[Stored items from a collection]
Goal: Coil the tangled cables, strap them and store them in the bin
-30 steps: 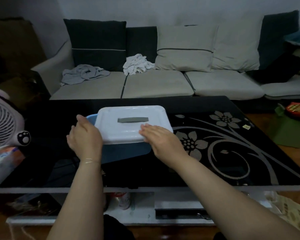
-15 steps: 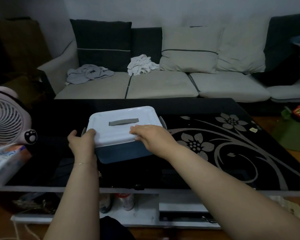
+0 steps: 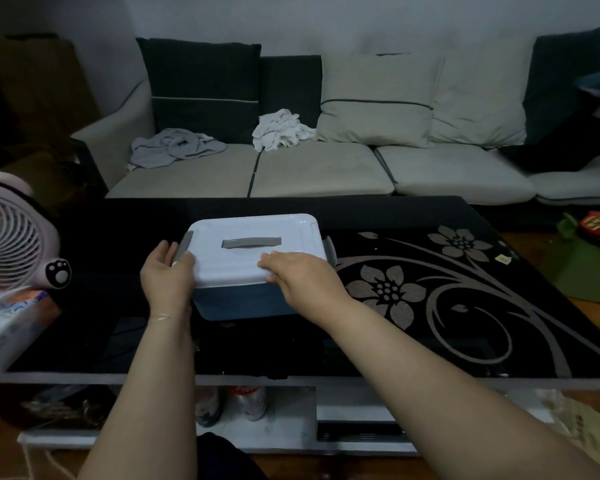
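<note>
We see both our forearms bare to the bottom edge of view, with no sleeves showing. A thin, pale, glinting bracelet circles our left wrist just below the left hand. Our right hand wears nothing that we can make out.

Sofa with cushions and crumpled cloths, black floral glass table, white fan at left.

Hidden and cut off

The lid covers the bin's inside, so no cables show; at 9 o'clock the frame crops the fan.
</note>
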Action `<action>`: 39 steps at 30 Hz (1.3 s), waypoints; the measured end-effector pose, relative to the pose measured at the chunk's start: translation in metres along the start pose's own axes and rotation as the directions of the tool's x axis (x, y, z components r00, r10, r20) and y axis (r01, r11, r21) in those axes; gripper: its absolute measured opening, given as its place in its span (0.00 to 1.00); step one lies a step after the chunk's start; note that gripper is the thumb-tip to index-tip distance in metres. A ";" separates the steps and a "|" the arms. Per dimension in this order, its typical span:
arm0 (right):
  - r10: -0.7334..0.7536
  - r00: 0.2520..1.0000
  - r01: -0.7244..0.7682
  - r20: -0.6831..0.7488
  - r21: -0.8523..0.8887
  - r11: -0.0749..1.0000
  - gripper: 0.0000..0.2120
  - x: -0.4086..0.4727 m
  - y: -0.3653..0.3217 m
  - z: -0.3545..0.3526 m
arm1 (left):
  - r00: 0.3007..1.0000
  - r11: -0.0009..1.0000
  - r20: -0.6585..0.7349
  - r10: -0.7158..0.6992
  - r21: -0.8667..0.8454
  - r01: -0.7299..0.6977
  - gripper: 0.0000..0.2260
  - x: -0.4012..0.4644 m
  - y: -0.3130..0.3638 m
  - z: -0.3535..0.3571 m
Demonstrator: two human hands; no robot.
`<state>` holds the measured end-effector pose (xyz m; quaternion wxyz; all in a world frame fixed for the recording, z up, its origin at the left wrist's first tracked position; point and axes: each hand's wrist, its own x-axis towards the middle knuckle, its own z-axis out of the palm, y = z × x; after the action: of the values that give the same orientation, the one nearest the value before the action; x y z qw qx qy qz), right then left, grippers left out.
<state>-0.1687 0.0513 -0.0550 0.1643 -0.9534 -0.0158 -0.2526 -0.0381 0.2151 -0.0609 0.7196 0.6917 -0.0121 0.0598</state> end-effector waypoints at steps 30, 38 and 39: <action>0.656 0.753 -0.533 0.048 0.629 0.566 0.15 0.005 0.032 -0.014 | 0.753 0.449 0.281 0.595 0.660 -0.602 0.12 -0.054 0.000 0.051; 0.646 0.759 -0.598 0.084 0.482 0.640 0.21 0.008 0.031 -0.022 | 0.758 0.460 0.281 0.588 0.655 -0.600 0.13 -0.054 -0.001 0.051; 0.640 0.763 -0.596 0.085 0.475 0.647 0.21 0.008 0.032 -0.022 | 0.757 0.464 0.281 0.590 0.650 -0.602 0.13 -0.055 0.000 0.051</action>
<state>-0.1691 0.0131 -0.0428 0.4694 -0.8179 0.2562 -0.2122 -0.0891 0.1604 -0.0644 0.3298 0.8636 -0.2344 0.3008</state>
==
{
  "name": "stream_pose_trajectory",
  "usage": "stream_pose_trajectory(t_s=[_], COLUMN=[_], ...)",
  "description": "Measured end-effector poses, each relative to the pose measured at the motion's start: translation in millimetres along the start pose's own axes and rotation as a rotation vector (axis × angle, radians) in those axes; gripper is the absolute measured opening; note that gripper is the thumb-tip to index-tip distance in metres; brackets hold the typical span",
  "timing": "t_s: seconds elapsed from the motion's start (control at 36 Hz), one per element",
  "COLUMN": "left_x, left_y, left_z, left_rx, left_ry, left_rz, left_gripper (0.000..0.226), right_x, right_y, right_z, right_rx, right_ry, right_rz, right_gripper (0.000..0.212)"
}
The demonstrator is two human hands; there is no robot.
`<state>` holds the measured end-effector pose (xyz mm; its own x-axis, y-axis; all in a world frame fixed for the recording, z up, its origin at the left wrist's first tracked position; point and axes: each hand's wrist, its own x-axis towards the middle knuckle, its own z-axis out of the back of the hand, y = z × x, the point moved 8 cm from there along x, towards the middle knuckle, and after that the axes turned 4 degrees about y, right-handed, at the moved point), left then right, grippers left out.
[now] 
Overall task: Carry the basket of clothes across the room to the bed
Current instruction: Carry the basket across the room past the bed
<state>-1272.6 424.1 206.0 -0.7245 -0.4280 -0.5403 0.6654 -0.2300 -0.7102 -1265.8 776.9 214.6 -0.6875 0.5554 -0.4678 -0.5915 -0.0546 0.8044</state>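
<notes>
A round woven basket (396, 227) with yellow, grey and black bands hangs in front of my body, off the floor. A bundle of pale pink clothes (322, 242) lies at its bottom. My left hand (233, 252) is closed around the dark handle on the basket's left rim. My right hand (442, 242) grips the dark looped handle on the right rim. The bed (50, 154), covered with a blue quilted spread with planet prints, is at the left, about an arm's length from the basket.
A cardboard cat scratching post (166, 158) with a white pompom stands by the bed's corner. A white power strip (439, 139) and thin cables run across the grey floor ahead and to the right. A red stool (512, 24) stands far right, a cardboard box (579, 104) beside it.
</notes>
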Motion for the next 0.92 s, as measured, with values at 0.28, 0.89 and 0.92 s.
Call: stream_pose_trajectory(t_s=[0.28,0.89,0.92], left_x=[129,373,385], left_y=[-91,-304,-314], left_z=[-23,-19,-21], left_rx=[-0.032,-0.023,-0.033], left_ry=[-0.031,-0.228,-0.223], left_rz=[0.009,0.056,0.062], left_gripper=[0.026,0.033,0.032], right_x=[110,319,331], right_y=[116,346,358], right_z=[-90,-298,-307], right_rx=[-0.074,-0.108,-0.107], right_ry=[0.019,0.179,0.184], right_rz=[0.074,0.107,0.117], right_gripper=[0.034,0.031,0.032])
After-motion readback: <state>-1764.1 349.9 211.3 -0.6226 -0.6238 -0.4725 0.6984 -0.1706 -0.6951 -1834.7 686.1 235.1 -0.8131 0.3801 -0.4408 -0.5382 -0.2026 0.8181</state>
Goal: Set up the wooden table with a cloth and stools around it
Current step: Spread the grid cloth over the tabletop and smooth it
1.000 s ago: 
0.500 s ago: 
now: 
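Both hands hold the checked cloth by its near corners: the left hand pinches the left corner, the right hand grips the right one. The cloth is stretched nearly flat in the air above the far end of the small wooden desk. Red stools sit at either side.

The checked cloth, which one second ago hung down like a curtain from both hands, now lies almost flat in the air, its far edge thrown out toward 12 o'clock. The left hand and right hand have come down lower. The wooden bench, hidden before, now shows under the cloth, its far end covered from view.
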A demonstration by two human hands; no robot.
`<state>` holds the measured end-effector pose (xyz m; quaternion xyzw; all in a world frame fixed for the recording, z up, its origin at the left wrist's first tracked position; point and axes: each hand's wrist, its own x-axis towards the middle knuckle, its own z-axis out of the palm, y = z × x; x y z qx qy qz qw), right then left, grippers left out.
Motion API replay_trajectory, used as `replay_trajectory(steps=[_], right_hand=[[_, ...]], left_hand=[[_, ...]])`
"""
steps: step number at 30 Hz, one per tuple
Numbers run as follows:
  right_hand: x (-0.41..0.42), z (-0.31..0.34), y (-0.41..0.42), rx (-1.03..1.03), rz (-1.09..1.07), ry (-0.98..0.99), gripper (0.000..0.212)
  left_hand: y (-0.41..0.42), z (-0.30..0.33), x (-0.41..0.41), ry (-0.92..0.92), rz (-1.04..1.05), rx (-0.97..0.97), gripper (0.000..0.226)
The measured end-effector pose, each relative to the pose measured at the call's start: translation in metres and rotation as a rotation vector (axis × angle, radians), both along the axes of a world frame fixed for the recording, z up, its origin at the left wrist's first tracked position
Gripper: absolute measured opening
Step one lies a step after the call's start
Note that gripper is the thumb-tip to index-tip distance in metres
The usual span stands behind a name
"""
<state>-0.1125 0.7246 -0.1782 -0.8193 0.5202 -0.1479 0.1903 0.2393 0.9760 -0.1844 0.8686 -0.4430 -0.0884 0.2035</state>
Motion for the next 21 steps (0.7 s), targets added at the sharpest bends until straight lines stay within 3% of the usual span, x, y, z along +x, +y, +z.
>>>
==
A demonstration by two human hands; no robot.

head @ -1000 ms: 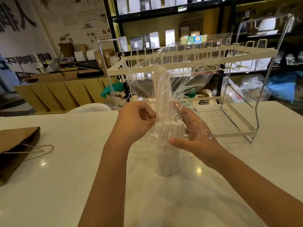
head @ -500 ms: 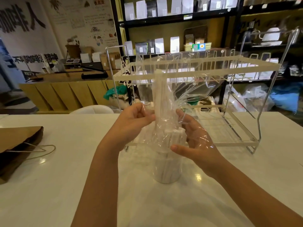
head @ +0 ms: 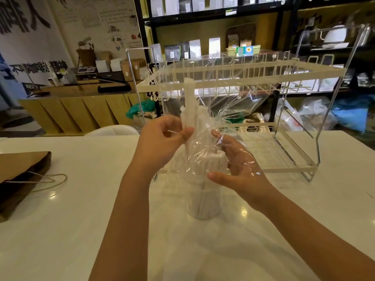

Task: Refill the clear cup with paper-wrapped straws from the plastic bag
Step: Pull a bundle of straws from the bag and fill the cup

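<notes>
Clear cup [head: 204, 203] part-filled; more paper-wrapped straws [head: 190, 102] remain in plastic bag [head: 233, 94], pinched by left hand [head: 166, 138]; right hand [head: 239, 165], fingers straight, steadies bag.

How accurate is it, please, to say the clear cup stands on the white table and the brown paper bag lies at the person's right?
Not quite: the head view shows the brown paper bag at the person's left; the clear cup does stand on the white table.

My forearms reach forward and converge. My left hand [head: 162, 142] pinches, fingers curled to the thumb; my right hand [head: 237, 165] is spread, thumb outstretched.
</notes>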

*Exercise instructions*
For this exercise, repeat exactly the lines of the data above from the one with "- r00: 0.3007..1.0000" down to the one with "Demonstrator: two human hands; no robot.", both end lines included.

*Response box*
  - r00: 0.3007..1.0000
  - r11: -0.0009..1.0000
  - r20: -0.6585..0.7349
  - r10: -0.7158..0.6992
  - r21: -0.8667..0.8454
  - r01: -0.7299..0.6977
  - gripper: 0.0000..0.2260
  - x: -0.4012..0.4644 m
  - y: -0.3130..0.3638 m
  - z: -0.3535..0.3571 m
Demonstrator: two human hands; no robot.

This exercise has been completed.